## TRY IT
What is needed is an exact reproduction of the listing, without its pictures.

## SUPPLIED DATA
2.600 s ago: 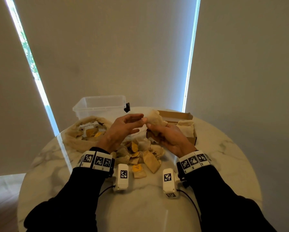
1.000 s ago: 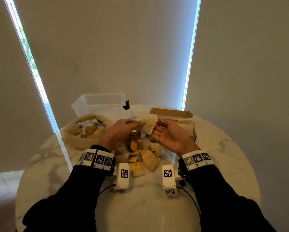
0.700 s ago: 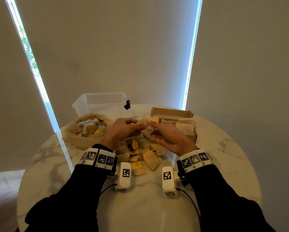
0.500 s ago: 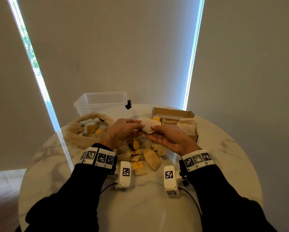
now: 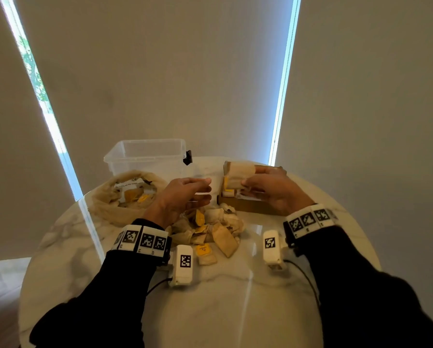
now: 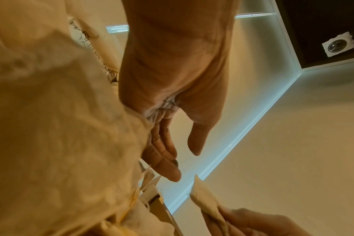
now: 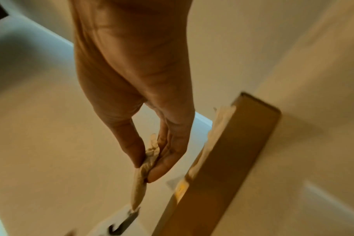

## PROBLEM SOLUTION
2.600 s ago: 
1.000 s ago: 
0.700 s ago: 
0.500 s ago: 
now: 
now: 
now: 

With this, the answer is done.